La montagne

 

Chaque jour, le livreur traverse la montagne.
Mais aujourd’hui, il doit faire une petite pause.

Comme c’est bizarre.
Ce n’est pas par ici. Ni par là.
Impossible de retrouver son chemin.
Et il n’y a personne pour l’aider. Il est seul.

Seul avec les arbres. Seul avec les fleurs et les aigles.
Seul avec la rivière, les pierres et les poissons.
Seul avec la montagne.

Ah mais voilà…C’était là.
Bizarre.

Voici en quelques lignes l’histoire de La montagne, de Carmen Chica et Manuel Marsol (aux éditions Les Fourmis Rouges), un album au texte plus que minimaliste,  où les illustrations étonnantes  s’emparent de la narration.
Certes le petit livreur est « seul avec la montagne », mais il ne réalise pas à quel point la montagne l’accompagne.

Mais revenons à la page couverture de cet album tout en hauteur, format parfaitement adapté à l’idée de la montagne: le personnage est assis au sommet sur des rochers moussus, l’air un peu perdu ou rêveur, face au ciel bleu, clair et dégagé.
Les pages de garde intéressantes offrent un cadrage qui prend du recul sur l’image de page couverture, dévoilant une vie humaine dans la vallée, où l’on aperçoit un petit village. Elles indiquent par ailleurs deux moments différents de la journée, suivant en cela la temporalité de la narration.

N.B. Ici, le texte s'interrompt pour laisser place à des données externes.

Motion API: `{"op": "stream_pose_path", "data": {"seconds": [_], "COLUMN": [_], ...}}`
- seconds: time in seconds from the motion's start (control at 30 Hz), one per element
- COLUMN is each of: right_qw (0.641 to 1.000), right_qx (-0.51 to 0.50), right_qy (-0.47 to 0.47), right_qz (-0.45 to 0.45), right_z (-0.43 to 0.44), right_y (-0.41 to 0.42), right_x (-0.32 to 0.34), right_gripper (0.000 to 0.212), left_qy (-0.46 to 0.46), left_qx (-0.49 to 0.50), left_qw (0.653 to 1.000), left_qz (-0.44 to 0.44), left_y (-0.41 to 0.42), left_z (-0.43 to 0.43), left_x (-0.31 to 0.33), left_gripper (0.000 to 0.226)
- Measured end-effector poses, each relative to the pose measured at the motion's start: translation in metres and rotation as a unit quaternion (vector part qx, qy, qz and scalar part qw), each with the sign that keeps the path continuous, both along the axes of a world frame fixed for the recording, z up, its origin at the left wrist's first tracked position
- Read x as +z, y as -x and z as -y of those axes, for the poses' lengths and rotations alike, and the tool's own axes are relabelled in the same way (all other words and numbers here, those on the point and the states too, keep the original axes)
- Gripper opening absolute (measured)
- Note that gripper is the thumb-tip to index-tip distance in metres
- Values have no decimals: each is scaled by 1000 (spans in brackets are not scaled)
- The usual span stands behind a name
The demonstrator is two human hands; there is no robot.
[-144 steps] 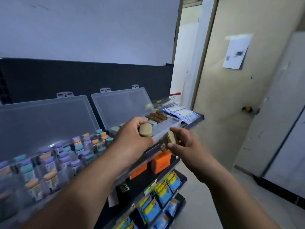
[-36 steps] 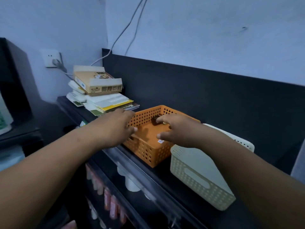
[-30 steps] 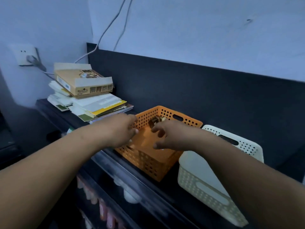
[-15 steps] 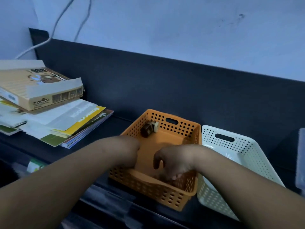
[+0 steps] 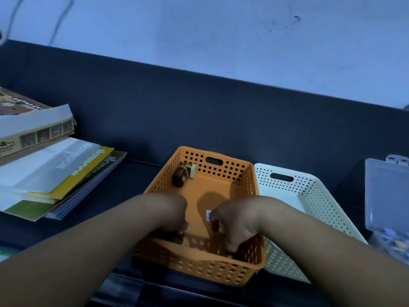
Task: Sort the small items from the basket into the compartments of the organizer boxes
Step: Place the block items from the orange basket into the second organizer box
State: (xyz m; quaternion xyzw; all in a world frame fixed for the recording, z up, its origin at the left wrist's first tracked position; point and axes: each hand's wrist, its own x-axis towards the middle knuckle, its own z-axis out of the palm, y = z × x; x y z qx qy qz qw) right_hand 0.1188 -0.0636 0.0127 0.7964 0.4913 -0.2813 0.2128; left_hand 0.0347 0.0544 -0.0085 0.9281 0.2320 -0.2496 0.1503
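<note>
L hand [image 5: 171, 214] | R hand [image 5: 234, 220] — still in basket [image 5: 199, 271] front, fingers down

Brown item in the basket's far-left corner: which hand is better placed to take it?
Left, probably. The brown item lies just beyond the left hand, on its side of the basket; the right hand would have to reach across.

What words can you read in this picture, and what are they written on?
Nothing reads clearly.
Cardboard box: print on lid and side, blurred.
White booklet: big upside-down word, blurred.
Yellow booklet: big upside-down word, blurred.
White sticker on the orange basket floor: too small.
</note>
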Motion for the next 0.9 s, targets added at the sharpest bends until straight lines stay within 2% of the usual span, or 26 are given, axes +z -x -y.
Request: {"op": "stream_pose_path", "data": {"seconds": [0.1, 0.17, 0.23, 0.37, 0.53, 0.67, 0.9], "right_qw": [999, 991, 971, 901, 814, 762, 682], "right_qx": [-13, -48, -86, -156, -193, -206, -256], "right_qy": [-50, -126, -218, -378, -515, -582, -651], "right_qz": [7, -20, -57, -143, -186, -197, -213], "right_z": [-3, -1, 3, 14, 41, 75, 170], "right_y": [-1, -6, -12, -17, -13, -8, -5], "right_x": [-2, -2, 2, 10, 23, 33, 26], "right_gripper": [57, 54, 47, 41, 39, 40, 44], "left_qy": [36, 80, 110, 171, 221, 266, 324], "left_qx": [1, 25, 44, 62, 38, 19, -24], "left_qw": [999, 993, 983, 941, 890, 857, 830], "left_qz": [36, 84, 141, 284, 398, 442, 454], "left_y": [1, 2, 2, 2, 2, -1, -18], "left_z": [-5, -10, -16, -21, -6, 22, 116], "left_x": [-3, -4, -3, 7, 29, 46, 57], "left_gripper": [51, 60, 57, 31, 29, 28, 32]}}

À force de traverser quotidiennement la montagne, sans doute le petit livreur ne voit-il plus la beauté qui l’entoure. Il aura l’occasion, en cette belle journée, d’en apprécier toutes les facettes, à commencer par le bonheur de faire pipi dans la nature ! Rêve-t-il tant déjà, accroupi dans l’herbe, pour en perdre ses points de repères et ne plus retrouver le chemin de son camion?

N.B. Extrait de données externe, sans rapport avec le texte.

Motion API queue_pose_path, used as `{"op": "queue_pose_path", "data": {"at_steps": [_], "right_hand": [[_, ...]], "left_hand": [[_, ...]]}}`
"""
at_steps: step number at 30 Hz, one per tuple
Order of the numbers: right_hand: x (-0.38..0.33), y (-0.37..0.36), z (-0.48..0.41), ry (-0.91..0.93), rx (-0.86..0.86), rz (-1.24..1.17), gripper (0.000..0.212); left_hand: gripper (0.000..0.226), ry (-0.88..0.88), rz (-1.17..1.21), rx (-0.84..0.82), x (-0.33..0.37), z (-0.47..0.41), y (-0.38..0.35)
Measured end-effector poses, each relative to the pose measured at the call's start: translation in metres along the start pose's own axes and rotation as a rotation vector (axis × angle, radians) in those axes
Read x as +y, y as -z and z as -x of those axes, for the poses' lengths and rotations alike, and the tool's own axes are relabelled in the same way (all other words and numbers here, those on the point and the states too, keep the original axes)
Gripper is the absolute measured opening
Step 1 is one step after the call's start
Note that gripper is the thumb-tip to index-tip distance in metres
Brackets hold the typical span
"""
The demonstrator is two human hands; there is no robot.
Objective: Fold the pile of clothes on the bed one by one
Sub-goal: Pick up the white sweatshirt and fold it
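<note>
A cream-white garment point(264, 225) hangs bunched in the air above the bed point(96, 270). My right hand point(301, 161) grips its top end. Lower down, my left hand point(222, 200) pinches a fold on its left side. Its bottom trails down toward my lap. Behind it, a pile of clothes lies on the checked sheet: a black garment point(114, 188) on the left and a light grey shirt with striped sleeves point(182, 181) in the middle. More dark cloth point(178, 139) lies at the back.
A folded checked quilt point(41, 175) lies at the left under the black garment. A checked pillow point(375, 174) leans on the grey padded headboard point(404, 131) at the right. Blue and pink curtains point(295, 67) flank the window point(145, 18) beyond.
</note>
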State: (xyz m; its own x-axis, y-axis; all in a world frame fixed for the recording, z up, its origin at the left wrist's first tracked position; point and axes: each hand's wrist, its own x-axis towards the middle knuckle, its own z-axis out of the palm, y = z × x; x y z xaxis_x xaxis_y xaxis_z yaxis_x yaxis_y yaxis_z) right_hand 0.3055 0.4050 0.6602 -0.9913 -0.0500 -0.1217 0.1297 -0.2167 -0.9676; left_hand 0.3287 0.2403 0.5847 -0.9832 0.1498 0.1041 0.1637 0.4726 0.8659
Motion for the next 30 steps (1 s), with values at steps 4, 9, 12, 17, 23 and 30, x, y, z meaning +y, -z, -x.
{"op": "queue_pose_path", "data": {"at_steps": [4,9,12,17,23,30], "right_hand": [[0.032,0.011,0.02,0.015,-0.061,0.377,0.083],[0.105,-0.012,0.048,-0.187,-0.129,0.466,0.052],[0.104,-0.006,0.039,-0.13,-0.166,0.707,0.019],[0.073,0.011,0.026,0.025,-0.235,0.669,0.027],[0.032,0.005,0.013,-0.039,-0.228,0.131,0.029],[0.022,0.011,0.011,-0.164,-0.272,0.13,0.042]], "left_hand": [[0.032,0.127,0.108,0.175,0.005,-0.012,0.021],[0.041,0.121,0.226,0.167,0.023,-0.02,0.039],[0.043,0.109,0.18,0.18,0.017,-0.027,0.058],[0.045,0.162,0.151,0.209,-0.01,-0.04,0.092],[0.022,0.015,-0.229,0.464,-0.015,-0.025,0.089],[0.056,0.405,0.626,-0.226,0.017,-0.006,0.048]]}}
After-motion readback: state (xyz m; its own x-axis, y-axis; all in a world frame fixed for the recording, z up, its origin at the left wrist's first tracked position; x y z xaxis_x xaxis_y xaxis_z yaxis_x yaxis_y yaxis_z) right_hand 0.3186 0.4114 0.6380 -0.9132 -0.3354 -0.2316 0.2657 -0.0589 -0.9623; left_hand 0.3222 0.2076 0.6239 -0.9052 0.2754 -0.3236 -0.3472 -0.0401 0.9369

À partir de ce moment là, nous errons avec lui, dans et avec la montagne. Le ciel a disparu, caché par la densité des immenses pins bleu-verts et le sommet des monts. C’est si touffu que notre petit livreur n’aperçoit pas ce petit être curieux et malicieux aux yeux rouges vifs, deux minuscules phares dans la nuit. Il se pense seul mais nous, lecteur rassuré, savons désormais qu’il est accompagné de ce regard, ainsi que des animaux qui vont et viennent autour de lui.

Est-ce le pouvoir de ces deux yeux qui le guident à travers les monts ? Quoi qu’il en soit, l’imaginaire s’emballe, déformant ses visions, interprétant ce que les sens amplifient: regarder dans le trou d’un arbre, toucher l’écorce, plonger la main dans la rivière… Tout geste se métamorphose. Lui -même devient une sorte de yéti aux couleurs de son chandail, qui atteindra le sommet de la montagne pour s’y délecter. On le sent libre, se laissant chatouiller par la douceur de l’herbe, appréciant le délicieux parfum des baies sauvages.
-C’est le 7e ciel !
-Vous ne croyez pas si bien dire, car au sens propre, le ciel réapparait.

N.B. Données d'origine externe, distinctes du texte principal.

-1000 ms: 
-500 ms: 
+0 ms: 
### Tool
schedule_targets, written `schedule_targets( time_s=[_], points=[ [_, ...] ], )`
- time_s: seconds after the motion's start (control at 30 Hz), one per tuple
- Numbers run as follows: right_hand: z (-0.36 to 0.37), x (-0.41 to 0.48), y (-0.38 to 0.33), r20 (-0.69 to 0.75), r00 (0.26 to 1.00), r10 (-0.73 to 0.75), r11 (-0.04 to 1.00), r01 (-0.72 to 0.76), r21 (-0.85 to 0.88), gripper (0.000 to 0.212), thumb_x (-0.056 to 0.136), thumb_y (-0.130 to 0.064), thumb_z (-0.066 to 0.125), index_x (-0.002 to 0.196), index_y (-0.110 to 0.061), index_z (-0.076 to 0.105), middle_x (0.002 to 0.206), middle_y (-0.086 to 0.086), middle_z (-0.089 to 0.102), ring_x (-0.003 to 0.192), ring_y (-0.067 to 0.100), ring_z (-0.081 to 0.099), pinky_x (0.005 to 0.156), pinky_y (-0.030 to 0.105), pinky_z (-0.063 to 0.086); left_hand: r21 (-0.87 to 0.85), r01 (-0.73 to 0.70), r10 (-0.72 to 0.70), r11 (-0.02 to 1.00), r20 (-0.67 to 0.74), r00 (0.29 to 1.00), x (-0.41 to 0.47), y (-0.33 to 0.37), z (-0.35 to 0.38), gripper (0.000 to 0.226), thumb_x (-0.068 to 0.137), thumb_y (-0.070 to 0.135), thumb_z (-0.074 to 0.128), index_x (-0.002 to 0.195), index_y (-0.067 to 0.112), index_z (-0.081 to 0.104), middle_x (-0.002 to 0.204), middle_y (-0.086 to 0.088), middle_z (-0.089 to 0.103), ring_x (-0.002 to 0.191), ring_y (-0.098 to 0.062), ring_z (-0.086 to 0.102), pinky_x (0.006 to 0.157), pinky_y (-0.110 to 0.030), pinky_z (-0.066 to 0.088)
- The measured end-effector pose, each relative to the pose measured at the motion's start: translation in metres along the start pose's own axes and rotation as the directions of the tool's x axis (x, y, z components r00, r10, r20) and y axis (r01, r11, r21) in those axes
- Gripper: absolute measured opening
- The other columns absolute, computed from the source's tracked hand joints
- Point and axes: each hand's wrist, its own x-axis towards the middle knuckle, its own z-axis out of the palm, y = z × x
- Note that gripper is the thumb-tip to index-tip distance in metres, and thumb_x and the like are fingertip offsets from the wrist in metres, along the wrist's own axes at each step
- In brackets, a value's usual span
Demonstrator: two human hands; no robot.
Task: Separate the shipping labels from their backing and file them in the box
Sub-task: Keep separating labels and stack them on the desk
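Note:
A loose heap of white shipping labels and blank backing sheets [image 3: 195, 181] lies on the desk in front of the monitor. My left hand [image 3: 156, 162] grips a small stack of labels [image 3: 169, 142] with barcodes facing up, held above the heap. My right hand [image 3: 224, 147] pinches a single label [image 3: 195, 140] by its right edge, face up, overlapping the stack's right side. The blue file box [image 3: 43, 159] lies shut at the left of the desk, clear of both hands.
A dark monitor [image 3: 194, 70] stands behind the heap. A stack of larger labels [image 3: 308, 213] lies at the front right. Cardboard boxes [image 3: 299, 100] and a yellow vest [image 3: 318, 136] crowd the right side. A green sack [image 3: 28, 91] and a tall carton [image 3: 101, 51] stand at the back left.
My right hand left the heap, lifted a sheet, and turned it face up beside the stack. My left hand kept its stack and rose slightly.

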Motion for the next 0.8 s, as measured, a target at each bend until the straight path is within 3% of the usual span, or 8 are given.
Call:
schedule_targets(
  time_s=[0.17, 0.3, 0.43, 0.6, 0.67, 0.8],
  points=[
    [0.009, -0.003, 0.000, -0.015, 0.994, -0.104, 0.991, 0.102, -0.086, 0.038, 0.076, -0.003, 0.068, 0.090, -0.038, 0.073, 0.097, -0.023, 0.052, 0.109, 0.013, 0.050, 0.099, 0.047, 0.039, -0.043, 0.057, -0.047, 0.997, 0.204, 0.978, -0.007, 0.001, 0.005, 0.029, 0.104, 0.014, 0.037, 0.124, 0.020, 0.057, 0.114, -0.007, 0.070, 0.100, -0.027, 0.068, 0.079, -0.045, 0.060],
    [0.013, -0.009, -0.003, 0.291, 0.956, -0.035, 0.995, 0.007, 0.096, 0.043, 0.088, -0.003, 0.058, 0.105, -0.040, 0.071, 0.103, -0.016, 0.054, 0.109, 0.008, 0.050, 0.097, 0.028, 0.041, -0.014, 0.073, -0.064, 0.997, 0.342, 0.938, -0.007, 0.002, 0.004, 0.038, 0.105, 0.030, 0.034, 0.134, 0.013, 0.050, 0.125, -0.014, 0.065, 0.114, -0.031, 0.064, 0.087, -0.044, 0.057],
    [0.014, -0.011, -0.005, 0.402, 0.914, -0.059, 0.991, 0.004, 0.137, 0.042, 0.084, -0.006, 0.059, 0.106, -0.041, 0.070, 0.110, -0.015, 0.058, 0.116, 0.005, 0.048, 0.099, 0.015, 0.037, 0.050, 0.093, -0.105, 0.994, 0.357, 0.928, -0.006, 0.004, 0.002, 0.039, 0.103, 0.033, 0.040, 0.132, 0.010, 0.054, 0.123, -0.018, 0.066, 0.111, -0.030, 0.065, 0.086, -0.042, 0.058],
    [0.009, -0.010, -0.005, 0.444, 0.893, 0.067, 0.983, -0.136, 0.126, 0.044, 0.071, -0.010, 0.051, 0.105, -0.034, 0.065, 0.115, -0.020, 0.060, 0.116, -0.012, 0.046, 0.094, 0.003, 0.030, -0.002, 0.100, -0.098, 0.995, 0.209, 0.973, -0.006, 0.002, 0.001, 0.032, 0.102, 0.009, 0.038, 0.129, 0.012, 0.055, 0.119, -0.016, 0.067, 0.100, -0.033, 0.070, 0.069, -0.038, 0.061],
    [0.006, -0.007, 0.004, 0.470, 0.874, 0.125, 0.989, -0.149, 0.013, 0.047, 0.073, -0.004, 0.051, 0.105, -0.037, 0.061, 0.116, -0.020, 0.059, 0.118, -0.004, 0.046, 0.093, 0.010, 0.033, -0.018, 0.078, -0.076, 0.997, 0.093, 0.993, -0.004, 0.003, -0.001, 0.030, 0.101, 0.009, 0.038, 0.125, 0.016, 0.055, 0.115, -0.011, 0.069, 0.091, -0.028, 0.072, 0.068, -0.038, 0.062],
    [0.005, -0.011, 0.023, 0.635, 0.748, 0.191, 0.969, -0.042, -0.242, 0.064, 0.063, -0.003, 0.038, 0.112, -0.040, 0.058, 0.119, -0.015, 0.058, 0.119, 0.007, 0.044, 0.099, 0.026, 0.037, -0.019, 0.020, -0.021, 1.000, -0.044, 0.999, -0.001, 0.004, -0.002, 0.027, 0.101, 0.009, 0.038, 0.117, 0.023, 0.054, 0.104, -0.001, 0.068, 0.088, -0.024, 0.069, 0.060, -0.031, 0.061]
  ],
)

L’errance se termine en douceur grâce aux petits yeux rouges qui le guident. Quand il retrouve son camion, le ciel est rougeoyant. Peut-être est-ce simplement son chandail rouge déformé qui lui donnait une apparence animale?
Que reste-t-il de son aventure ? Quelques brins d’herbe accrochés sur sa tuque.
Et à nous lecteur, il reste ce voyage au coeur d’une nature généreuse remplie de surprise et dominée par de magnifiques nuances de vert et de bleu.

Merci, petit livreur, de t’être arrêté au bord du chemin. Grâce à toi, le temps s’est étiré dans ces espaces montagneux avec un immense plaisir et l’on souhaite que cela arrive encore.
Qu’il est bon de se perdre, parfois!

Manuel Marsol a remporté le 8e Prix International de l’Illustration lors de la Foire du Livre de Bologne 2017 pour son travail sur La Montagne.